Selling a Business: What You Need to Know
When selling a business, there are several monetary aspects of the transaction and its aftermath that the seller needs to consider before bringing the business to market. In fact, a seller needs to know – or at least have a good idea – what these numbers are and how to massage them to result in the best possible outcome at sale. And, as business brokers handling these transactions, it is incumbent upon us to make sure that the seller is aware of these issues – even if the seller chooses to ignore them. Why should we assume this responsibility? Because if any of these issues is ignored after we’ve explained them, the seller will be hard pressed to blame us for any less-than-perfect outcome. For most sellers, the transaction is a retirement event. But the success or failure of an ownership transfer often depends on the strategies created and planning implemented long before the Offering Memorandum is created. Here’s a look at some of the highlights.When selling a business, remember the Beatles song, because the Taxman cometh. Sellers need to identify the tax implications of the transaction. Even though they won’t know all of the details of an eventual deal, they need to have a conversation with their CPA about what the taxes will look like on a hypothetical transaction and start to plan for how the ultimate transaction would be best structured to minimize the taxes due – unless, of course, the seller is someone like Warren Buffett who reportedly claims that he would like his taxes raised so he could pay more. Many owners assume that every financial aspect of the transaction will have a capital gains rate applied to it. But that’s just not the case. A lot of owners are surprised by how much of the proceeds is considered ordinary income – and is taxed at that higher rate. With some planning, they can often structure their compensation in a way that will reduce the tax bite at sale. Last week’s post included a discussion about the differences pertaining to taxes in the structure of the transaction from the buyer’s versus the seller’s standpoint. It’s important to anticipate possible buyer reluctance to finalizing a deal because of how the tax issues are structured. A couple of conversations with the owner’s accountant will likely improve the financial outcome of the seller’s deal.

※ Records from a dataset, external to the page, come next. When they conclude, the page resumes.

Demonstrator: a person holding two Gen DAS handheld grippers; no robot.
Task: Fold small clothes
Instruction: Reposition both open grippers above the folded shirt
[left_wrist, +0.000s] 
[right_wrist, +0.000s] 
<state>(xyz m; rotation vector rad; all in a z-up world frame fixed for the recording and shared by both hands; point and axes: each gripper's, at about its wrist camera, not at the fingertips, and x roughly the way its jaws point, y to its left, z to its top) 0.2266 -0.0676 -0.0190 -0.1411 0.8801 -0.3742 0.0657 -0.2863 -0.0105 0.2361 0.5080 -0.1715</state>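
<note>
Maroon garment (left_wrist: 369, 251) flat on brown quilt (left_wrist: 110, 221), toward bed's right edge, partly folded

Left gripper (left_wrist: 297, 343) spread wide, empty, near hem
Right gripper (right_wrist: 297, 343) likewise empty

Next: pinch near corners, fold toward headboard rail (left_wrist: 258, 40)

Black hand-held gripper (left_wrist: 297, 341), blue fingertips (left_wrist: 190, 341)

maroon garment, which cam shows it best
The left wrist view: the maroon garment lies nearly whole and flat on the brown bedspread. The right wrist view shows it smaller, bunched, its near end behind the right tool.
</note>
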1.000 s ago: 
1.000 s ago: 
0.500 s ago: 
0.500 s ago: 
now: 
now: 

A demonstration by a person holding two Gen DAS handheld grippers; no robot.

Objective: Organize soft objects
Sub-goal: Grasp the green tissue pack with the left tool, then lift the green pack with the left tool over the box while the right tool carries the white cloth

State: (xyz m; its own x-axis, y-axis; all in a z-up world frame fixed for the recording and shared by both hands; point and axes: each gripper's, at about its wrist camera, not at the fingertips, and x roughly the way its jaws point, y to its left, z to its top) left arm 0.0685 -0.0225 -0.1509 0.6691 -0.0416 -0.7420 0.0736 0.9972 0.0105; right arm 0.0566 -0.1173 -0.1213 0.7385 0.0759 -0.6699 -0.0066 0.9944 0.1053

How Much Does the Seller “Need”?Because the sale of a business is often a retirement event, the seller must have some idea of the amount of money they’ll need in retirement. If the seller plans to spend their retirement years carving model boats in the garage, that’s one thing. On the other hand, if the seller plans to travel around the world competing with The Big Dog, that requires an entirely different size bank account. I’ve written previously about meeting sellers who tell us what they “need” in the first 10 minutes of the initial meeting. In our course, The Basic “How-To” of Becoming a Business Broker, I stress the importance of getting the seller to understand that the market doesn’t care what he or she needs. Buyers care only about how much money the business will put in their pocket But establishing a number that the seller needs does not have to be an exercise in plucking something from thin air. It can be developed by reasoned consideration of the costs of whatever the seller’s plans are for retirement, the seller’s anticipated lifespan and what the seller wishes to leave to their heirs. Such an analysis requires financial planning – which, needless to say, requires a financial planner.
Our course, The Basic “How-To” of Becoming a Business Broker”, teaches how to market and sell businesses.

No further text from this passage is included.